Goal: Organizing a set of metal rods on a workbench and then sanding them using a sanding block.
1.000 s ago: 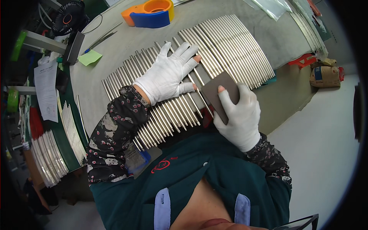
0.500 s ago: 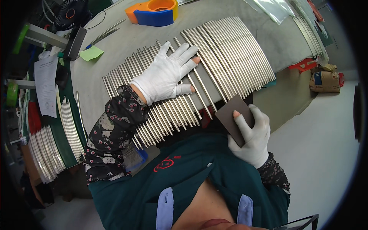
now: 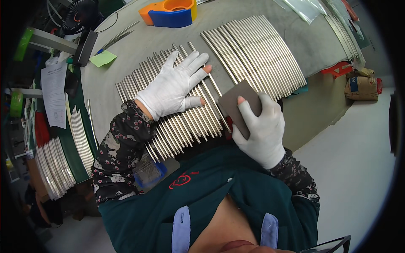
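Observation:
My left hand, in a white glove with bare thumb and fingertip showing, lies flat with fingers spread across a row of thin silver metal rods. The rods lie side by side on the grey tabletop, their near ends reaching past its edge. Under its fingertips, one rod sits at the right side of this row. My right hand, also gloved, grips a flat grey-brown rectangular block by its sides. That block hovers at or above the gap right of the row, partly covering a second group of rods.
A blue and orange tape dispenser stands at the far edge, with tweezers and a green sticky note to its left. More rods are stacked at far left. A small fan and a red stool flank the table.
My right hand has carried the block left and slightly away from me. My left hand has shifted a little left, and loose rods have closed up toward the left row, widening the gap.

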Demonstrator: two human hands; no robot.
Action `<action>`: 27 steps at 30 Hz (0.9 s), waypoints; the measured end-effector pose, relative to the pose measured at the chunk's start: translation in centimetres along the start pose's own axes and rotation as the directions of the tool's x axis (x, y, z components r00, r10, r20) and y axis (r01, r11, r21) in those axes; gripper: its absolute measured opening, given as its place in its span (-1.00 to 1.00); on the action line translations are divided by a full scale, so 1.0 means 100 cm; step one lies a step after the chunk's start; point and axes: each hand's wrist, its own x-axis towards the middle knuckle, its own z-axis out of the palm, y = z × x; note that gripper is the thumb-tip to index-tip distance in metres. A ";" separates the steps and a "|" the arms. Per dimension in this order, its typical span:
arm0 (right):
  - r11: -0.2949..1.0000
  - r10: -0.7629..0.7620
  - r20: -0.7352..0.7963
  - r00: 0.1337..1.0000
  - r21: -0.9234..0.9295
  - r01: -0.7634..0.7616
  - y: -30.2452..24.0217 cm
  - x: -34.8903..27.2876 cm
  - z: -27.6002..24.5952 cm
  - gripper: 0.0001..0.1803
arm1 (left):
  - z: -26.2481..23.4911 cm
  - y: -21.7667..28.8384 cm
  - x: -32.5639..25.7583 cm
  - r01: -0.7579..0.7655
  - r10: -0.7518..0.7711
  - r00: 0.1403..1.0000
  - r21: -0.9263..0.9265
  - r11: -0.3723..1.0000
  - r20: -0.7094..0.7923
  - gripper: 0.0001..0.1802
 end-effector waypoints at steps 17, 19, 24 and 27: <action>0.997 -0.076 -0.001 0.997 0.019 0.076 0.015 -0.041 -0.020 -0.32 | 0.003 -0.004 -0.002 -0.011 0.010 1.000 0.021 1.000 0.030 -0.05; 0.997 -0.017 -0.032 0.999 0.070 0.019 0.021 -0.048 -0.024 -0.31 | 0.004 -0.003 -0.003 -0.023 0.022 0.999 0.027 0.999 0.026 -0.05; 0.997 0.021 -0.088 0.996 0.082 -0.014 0.016 -0.045 -0.019 -0.31 | -0.001 0.000 0.002 -0.089 0.089 0.996 -0.001 0.996 -0.019 -0.06; 0.997 0.021 -0.050 0.999 0.080 -0.017 0.015 -0.045 -0.017 -0.30 | -0.001 -0.002 -0.001 -0.092 0.090 0.994 0.029 0.995 0.062 -0.06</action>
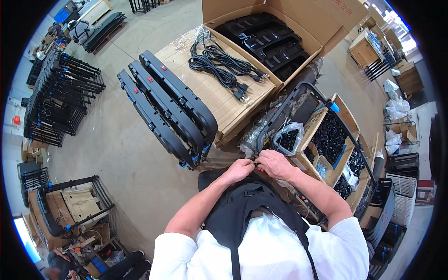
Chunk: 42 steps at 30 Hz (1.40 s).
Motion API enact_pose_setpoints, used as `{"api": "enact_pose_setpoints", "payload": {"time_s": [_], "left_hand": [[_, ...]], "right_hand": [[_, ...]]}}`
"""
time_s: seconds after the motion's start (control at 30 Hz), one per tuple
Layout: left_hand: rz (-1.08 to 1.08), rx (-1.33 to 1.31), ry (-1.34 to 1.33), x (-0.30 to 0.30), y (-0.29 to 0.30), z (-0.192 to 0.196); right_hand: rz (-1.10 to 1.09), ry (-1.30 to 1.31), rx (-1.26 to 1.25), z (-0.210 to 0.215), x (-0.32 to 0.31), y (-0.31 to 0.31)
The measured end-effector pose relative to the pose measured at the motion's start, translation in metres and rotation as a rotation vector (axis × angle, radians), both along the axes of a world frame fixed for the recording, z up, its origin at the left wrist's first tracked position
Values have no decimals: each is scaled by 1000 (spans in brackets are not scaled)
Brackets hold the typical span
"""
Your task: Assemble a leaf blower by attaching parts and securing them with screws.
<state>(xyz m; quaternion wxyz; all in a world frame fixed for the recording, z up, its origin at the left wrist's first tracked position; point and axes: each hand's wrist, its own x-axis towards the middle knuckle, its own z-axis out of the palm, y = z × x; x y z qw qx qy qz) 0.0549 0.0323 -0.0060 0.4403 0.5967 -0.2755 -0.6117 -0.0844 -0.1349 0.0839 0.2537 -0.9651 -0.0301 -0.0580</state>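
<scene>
My left hand [240, 170] and my right hand [275, 164] meet in front of my chest, fingers pinched together. Between the fingertips is something small and dark, with a bit of red beside it; the fingers hide most of it. A rounded black frame [264, 136] with a blue piece stands just beyond my right hand and reaches right, beside a wooden box [349, 113] of small black parts. A clear plastic bag [289, 135] of dark parts lies at that box's near left corner. Left of my hands stand three long black panels [172, 106] with red switches.
Black power cords [218, 65] lie on a cardboard-topped stack [182, 58]. Behind it, an open carton [322, 35] holds black moulded parts [263, 39]. Black frames [60, 98] are stacked at left. A person [58, 265] is at the lower left; others are far off, upper left.
</scene>
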Motion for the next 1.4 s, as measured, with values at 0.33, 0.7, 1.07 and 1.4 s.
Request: {"api": "enact_pose_setpoints", "payload": {"time_s": [0.33,0.7,1.07,1.4], "left_hand": [[-8,42,-87,0,-1,3],[-41,137,-117,10,-10,13],[-380,209,-108,17,-24,17],[-347,195,37,20,-12,6]], "right_hand": [[-34,113,-58,2,3,10],[-553,210,186,11,-41,75],[-1189,675,317,-164,-33,52],[-1237,917,807,-88,-16,68]]}}
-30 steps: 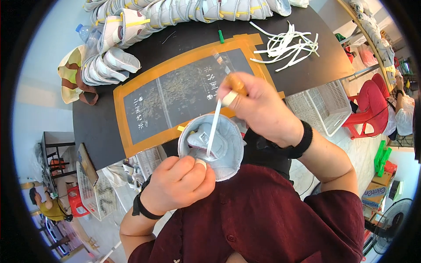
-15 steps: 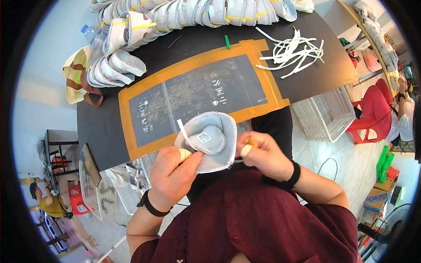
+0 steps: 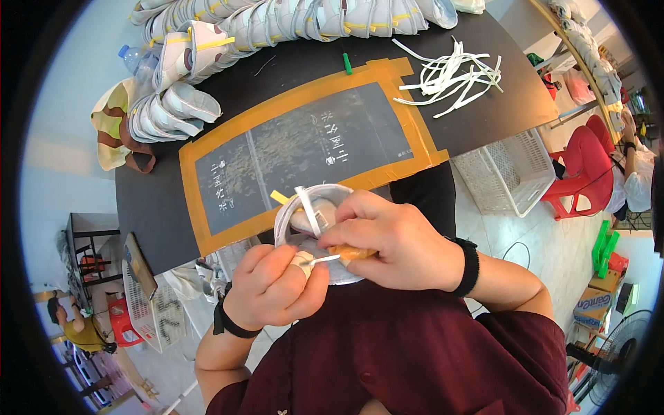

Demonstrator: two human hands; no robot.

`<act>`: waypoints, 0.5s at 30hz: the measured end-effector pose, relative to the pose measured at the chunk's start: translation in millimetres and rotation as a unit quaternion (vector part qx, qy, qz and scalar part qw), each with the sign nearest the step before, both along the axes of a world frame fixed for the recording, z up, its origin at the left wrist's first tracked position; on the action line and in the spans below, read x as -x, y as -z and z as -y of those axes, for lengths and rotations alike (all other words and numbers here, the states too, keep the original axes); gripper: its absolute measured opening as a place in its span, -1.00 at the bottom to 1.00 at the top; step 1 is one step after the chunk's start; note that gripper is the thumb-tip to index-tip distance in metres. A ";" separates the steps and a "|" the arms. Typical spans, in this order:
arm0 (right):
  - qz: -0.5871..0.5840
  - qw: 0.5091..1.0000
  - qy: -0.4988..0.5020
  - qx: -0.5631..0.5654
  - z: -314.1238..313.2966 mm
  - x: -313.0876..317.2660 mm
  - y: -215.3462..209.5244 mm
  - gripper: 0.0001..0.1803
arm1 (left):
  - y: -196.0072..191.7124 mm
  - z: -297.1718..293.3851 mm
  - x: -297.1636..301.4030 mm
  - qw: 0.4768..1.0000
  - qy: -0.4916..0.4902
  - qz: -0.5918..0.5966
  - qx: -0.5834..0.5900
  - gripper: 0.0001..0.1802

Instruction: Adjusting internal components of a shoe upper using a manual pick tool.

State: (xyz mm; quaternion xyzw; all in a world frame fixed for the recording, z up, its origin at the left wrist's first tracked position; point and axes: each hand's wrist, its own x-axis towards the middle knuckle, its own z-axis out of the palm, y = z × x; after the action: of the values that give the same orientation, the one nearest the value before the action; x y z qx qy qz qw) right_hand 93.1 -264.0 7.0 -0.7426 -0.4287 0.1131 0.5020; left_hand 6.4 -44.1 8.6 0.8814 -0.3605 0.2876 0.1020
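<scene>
A grey-lined shoe upper (image 3: 282, 225) is in front of my body, its opening turned up and partly hidden behind my hands. A white lace-like strip (image 3: 306, 205) stands out of it, with a yellow tab at its far left edge. My left hand (image 3: 273, 287) is closed on the near left edge of the upper, a cream finger cover on one finger. My right hand (image 3: 404, 245) reaches across the opening with curled fingers. Between its orange-covered finger and my left fingertips runs a short, thin white strip (image 3: 325, 259).
A dark table (image 3: 155, 207) bears a mat framed in orange tape (image 3: 273, 142). Along its back lie stacked shoe uppers (image 3: 277, 28), a green stick (image 3: 347, 63) and loose white strips (image 3: 449, 76). White crates (image 3: 501, 173) stand on the floor; people sit at both sides.
My right hand has moved left over the upper, its fingers meeting my left hand. The upper has tilted and its yellow tab now shows.
</scene>
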 end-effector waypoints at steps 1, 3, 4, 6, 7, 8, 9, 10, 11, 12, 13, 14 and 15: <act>-0.003 1.000 0.004 0.011 0.6 0.5 1.2 -0.70 | 1.9 -1.0 -0.1 1.000 -0.003 0.021 -0.017 -0.73; -0.014 1.000 0.016 0.015 -0.6 4.0 2.0 -0.71 | 3.2 -2.1 1.7 0.999 -0.007 0.039 -0.035 -0.74; -0.024 0.999 0.029 0.018 -1.8 6.3 2.6 -0.72 | 3.1 -1.7 3.7 0.999 0.002 0.034 -0.042 -0.71; -0.047 0.998 0.043 0.017 -6.4 6.4 6.7 -0.73 | 3.2 -2.6 5.8 0.998 0.011 0.029 -0.047 -0.67; -0.066 0.996 0.058 0.016 -7.6 5.6 8.7 -0.73 | 2.8 -3.7 6.1 0.998 0.008 0.034 -0.056 -0.67; -0.066 0.996 0.057 0.017 -6.6 5.7 9.9 -0.73 | 2.2 -4.3 6.3 0.997 0.005 0.040 -0.065 -0.66; -0.060 0.997 0.050 0.010 -5.3 6.0 10.6 -0.73 | 0.2 -4.5 6.0 0.997 0.004 0.040 -0.066 -0.66; -0.055 0.998 0.043 0.003 -4.8 6.1 10.8 -0.74 | -2.1 -4.4 5.1 0.997 0.006 0.039 -0.067 -0.66; -0.054 0.998 0.041 0.003 -5.4 6.0 10.1 -0.74 | -3.5 -4.3 4.1 0.997 0.007 0.038 -0.069 -0.66; -0.056 0.998 0.039 0.003 -5.2 6.9 9.3 -0.75 | -3.5 -3.7 3.5 0.997 0.007 0.038 -0.069 -0.66; -0.057 0.998 0.037 0.002 -5.1 7.9 8.9 -0.76 | -3.5 -3.1 2.6 0.996 0.008 0.042 -0.074 -0.66; -0.057 0.998 0.037 0.002 -5.4 9.3 10.0 -0.76 | -3.4 -2.8 1.7 0.996 0.009 0.047 -0.080 -0.67; -0.084 0.995 0.044 0.007 -6.3 10.4 11.8 -0.76 | -2.7 -3.7 0.0 0.996 0.010 0.047 -0.080 -0.67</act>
State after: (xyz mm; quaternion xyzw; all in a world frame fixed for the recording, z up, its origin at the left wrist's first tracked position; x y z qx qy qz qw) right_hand 82.7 -257.7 -4.7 -0.7523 -0.3508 0.1554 0.5356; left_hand 6.5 -40.4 11.2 0.8687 -0.3951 0.2983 0.0172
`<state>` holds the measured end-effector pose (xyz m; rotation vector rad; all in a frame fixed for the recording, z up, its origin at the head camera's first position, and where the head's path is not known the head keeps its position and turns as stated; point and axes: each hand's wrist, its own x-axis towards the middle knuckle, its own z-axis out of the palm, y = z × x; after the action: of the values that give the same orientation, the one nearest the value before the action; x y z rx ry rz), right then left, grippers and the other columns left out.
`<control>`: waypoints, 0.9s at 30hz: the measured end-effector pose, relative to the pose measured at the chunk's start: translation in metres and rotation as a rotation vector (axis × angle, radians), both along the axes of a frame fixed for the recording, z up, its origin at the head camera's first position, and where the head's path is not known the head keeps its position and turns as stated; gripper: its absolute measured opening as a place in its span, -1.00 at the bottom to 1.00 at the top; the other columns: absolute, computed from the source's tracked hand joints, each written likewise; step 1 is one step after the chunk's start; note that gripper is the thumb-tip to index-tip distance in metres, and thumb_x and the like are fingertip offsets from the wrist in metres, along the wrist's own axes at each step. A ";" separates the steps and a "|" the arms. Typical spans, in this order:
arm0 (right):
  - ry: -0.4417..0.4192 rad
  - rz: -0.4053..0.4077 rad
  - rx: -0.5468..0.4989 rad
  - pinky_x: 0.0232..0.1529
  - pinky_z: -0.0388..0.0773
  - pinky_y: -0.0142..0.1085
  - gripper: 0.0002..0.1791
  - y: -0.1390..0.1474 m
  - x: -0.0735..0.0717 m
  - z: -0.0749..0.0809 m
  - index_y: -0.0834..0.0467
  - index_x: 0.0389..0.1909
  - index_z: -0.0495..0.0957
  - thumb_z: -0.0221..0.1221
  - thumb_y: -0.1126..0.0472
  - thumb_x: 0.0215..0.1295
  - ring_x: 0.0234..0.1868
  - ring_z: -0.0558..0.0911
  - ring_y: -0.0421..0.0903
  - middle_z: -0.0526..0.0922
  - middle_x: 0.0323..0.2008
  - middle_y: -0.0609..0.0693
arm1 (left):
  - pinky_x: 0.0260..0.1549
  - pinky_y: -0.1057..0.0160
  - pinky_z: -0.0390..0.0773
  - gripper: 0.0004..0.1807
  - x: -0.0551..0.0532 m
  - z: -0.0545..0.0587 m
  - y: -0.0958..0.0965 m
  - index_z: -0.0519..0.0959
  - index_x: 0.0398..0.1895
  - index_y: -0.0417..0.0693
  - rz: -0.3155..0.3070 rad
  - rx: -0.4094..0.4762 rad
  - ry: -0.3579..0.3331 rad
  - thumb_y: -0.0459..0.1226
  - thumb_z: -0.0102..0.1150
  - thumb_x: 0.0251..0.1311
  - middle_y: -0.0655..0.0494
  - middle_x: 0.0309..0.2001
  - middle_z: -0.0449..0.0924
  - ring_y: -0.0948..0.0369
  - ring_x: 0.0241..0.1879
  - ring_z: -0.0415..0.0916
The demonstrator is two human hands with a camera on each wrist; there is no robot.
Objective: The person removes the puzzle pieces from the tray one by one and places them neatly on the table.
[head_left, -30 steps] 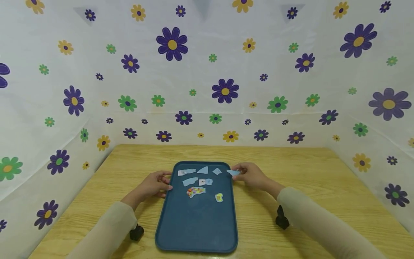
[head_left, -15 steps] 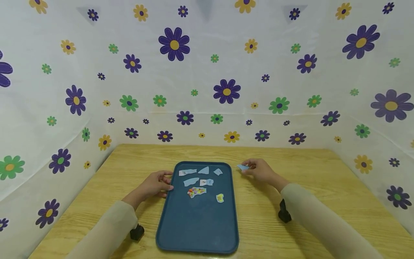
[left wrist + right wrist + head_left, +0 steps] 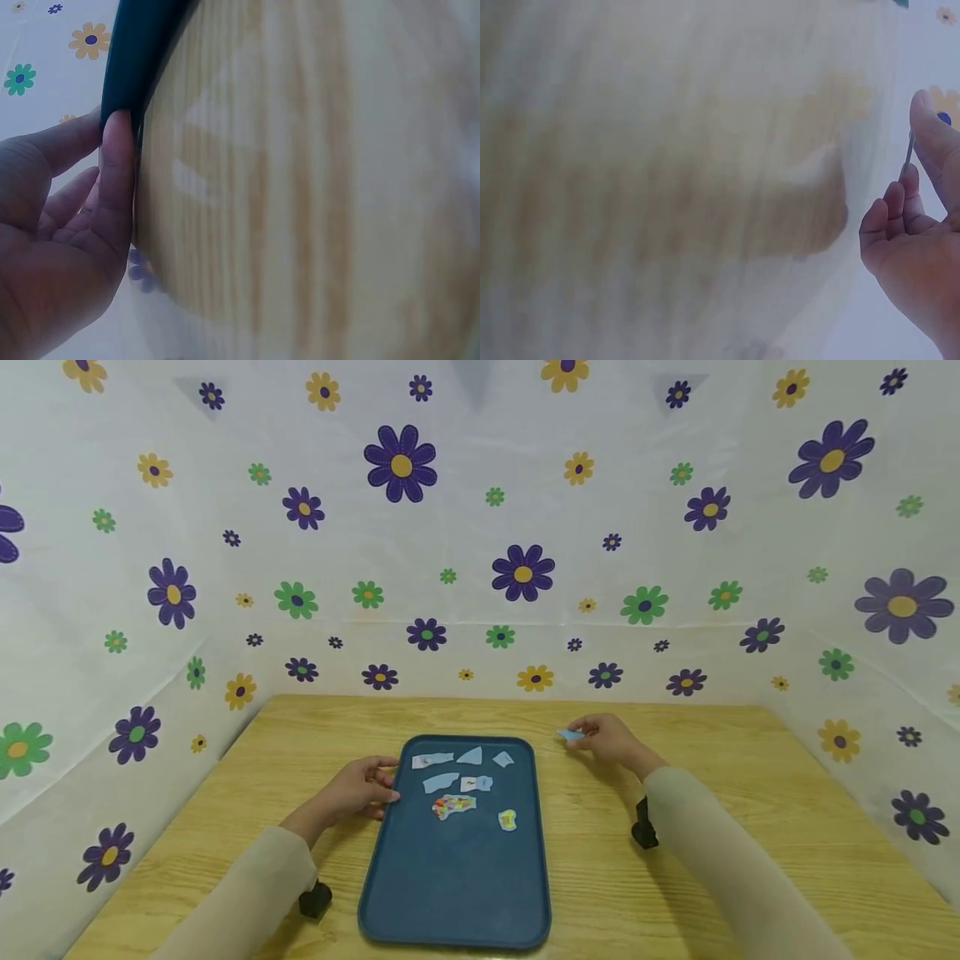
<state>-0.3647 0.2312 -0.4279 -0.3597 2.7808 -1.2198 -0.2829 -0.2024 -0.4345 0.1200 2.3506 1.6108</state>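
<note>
A pale blue torn paper piece [image 3: 571, 736] is pinched by my right hand [image 3: 609, 740], above the table beyond the tray's right back corner. In the right wrist view the piece [image 3: 908, 152] shows edge-on as a thin sliver between thumb and fingertips. My left hand [image 3: 358, 788] grips the left rim of the dark blue tray [image 3: 457, 877]; the left wrist view has thumb and index finger at the tray's edge [image 3: 139, 67]. On the tray lie several light blue scraps, among them a triangular piece [image 3: 471, 756], a multicoloured piece [image 3: 453, 807] and a small yellow piece [image 3: 507, 820].
The wooden table [image 3: 697, 827] extends on both sides of the tray. A white cloth [image 3: 465, 518] with purple, yellow and green flowers hangs at the back and both sides. Black devices [image 3: 315, 900] are strapped at both wrists.
My right hand has moved the blue paper piece from the tray's right edge away to the right and back, off the tray. The left hand stays at the rim.
</note>
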 end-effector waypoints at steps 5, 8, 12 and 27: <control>-0.011 -0.009 0.003 -0.01 0.44 -0.03 -0.65 0.003 -0.008 0.001 0.26 0.05 0.59 0.28 0.21 0.29 -0.01 0.44 0.13 0.50 0.00 0.22 | -0.46 0.18 0.65 -0.33 -0.002 -0.002 -0.002 0.28 0.37 -0.25 0.007 0.003 -0.013 -0.47 0.27 0.17 -0.10 -0.18 0.43 0.12 -0.40 0.50; -0.017 -0.014 0.003 0.05 0.43 0.04 -0.64 0.003 -0.011 0.001 0.27 0.07 0.58 0.27 0.21 0.30 0.05 0.43 0.17 0.47 0.06 0.26 | -0.47 0.18 0.65 -0.34 -0.003 -0.003 -0.003 0.30 0.36 -0.23 0.014 0.004 -0.016 -0.47 0.27 0.17 -0.10 -0.18 0.43 0.12 -0.41 0.50; -0.032 -0.031 0.010 0.07 0.43 0.03 -0.64 0.004 -0.014 -0.001 0.26 0.06 0.58 0.28 0.20 0.30 0.07 0.42 0.17 0.47 0.08 0.26 | -0.46 0.18 0.65 -0.34 -0.004 -0.004 -0.003 0.30 0.36 -0.24 0.001 0.002 -0.010 -0.47 0.27 0.17 -0.11 -0.18 0.43 0.12 -0.40 0.50; -0.037 -0.019 0.057 0.09 0.42 0.03 -0.66 0.005 -0.021 -0.007 0.25 0.03 0.60 0.30 0.21 0.27 0.06 0.43 0.17 0.49 0.06 0.25 | -0.43 0.16 0.66 -0.34 -0.005 -0.006 -0.002 0.32 0.35 -0.22 0.016 -0.021 -0.011 -0.47 0.28 0.16 -0.10 -0.18 0.45 0.11 -0.38 0.52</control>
<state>-0.3854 0.2362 -0.4350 -0.3038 2.7869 -1.1359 -0.2882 -0.2041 -0.4405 0.0881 2.3654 1.5901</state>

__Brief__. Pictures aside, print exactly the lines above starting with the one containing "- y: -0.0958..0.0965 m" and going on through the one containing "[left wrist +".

__Exercise solution__.
  - y: -0.0958..0.0965 m
  - index_z: -0.0519..0.0959
  - index_x: 0.0398..0.1895
  - index_y: -0.0417..0.0693
  - rz: -0.3155..0.3070 rad
  - rx: -0.4094..0.4762 rad
  - ry: -0.3579..0.3331 rad
  - thumb_y: -0.0459..0.1226
  - thumb_z: -0.0102..0.1150
  - thumb_x: 0.0251..0.1311
  - middle_y: -0.0655..0.0494
  - middle_x: 0.0309..0.2001
  - middle_z: -0.0449..0.0924
  - ring_y: -0.0948..0.0369
  - ring_x: 0.0241..0.1879
  - ring_z: -0.0415..0.0916
The demonstrator is two human hands with a camera on each wrist; there is no robot.
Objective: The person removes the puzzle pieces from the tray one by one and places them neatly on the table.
[head_left, -30 steps] 
[head_left, -15 steps] 
[left wrist + right wrist + head_left, +0 steps] 

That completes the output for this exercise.